Artikel 22 Intrekking oude verordening
De Afvalstoffenverordening gemeente Hof van Twente 2010 wordt ingetrokken, op datum van inwerkingtreding van deze verordening, zoals bedoeld in artikel 25 van deze verordening.
Vergunningen en ontheffingen verleend op grond van bepalingen die overeenkomstig d e in artikel 22 ingetrokken verordening blijven - indien en voor zover het gebod of het verbod waarop de vergunning of ontheffing betrekking heeft, ook vervat is in deze verordening – van kracht totdat deze zijn vervallen of ingetrokken.
Voorschriften en beperkingen opgelegd op grond van bepalingen die overeenkomstig de in artikel 22 ingetrokken verordening blijven - indien en voor zover de bepalingen ingevolge die voorschriften en beperkingen zijn opgelegd, ook zijn vervat in deze verordening – van kracht totdat deze zijn vervallen of ingetrokken.

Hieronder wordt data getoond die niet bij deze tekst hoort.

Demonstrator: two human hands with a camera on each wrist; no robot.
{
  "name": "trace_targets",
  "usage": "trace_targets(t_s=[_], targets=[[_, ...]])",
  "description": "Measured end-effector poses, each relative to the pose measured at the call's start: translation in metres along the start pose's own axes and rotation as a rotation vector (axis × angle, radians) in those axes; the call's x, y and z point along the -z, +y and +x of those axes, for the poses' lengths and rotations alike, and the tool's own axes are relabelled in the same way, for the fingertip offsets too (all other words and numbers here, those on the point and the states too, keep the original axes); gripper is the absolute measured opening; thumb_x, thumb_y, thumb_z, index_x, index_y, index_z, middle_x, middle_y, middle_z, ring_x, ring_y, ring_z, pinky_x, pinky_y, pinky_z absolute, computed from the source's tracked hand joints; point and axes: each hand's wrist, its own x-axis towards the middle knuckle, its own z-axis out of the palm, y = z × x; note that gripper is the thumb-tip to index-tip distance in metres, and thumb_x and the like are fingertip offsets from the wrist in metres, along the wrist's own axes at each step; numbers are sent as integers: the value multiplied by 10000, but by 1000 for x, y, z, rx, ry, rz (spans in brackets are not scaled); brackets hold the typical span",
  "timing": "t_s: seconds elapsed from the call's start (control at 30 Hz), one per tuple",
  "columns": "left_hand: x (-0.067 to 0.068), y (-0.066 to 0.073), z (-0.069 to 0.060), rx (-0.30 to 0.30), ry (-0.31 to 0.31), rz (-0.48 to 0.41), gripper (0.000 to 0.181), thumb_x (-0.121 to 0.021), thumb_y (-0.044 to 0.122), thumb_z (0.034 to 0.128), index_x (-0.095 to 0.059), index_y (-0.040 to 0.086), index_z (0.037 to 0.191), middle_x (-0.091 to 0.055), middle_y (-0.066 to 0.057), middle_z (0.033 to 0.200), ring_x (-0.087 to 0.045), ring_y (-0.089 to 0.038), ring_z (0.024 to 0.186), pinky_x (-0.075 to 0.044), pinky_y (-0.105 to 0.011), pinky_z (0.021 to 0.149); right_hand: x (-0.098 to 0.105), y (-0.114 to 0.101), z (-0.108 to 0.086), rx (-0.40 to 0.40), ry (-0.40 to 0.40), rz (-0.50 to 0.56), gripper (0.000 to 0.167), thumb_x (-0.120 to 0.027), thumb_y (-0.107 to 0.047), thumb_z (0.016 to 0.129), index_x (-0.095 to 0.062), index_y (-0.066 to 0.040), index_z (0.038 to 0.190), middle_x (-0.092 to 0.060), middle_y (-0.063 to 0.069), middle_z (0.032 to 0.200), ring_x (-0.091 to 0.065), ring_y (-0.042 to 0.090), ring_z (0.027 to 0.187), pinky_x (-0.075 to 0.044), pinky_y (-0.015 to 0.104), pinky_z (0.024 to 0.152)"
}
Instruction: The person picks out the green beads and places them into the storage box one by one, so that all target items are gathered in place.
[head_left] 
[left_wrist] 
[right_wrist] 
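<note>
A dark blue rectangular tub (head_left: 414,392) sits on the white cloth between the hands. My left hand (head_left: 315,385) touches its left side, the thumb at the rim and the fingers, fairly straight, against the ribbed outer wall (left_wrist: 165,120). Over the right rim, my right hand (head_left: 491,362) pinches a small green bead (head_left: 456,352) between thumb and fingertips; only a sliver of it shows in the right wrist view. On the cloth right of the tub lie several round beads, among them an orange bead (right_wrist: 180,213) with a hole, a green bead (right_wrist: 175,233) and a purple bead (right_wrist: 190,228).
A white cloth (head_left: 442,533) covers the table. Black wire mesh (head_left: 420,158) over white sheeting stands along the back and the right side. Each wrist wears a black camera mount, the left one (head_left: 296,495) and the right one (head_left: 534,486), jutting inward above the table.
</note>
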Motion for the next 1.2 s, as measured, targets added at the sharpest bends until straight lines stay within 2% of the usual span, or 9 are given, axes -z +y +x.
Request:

Indien voor het tijdstip van inwerkingtreding van deze verordening een aanvraag om een vergunning of ontheffing op grond van de verordening bedoeld in artikel 22 is ingediend en voor het tijdstip van inwerkingtreding van deze verordening nog niet op die aanvraag is beslist, wordt daarop de overeenkomstige bepaling van de onderhavige verordening toegepast.
Op een aanhangig beroep of bezwaarschrift, betreffende een vergunning of ontheffing bedoeld in het eerste lid, dan wel voorschrift of beperking bedoeld in het tweede lid dat voor of na het tijdstip bedoeld in artikel 25, is ingekomen binnen de geldende beroepstermijn, wordt beslist met toe-passing van de verordening bedoeld in artikel 22.
In afwijking op het eerste lid, blijft een vergunning of ontheffing van kracht, totdat onherroepelijk is beslist op een aanvraag voor een, krachtens een in deze verordening overeenkomstig opgenomen gebod of verbod vereiste vergunning of ontheffing, indien deze aanvraag ten minste acht weken voor afloop van de in het eerste lid genoemde termijn bij het bevoegde bestuursorgaan is ingediend.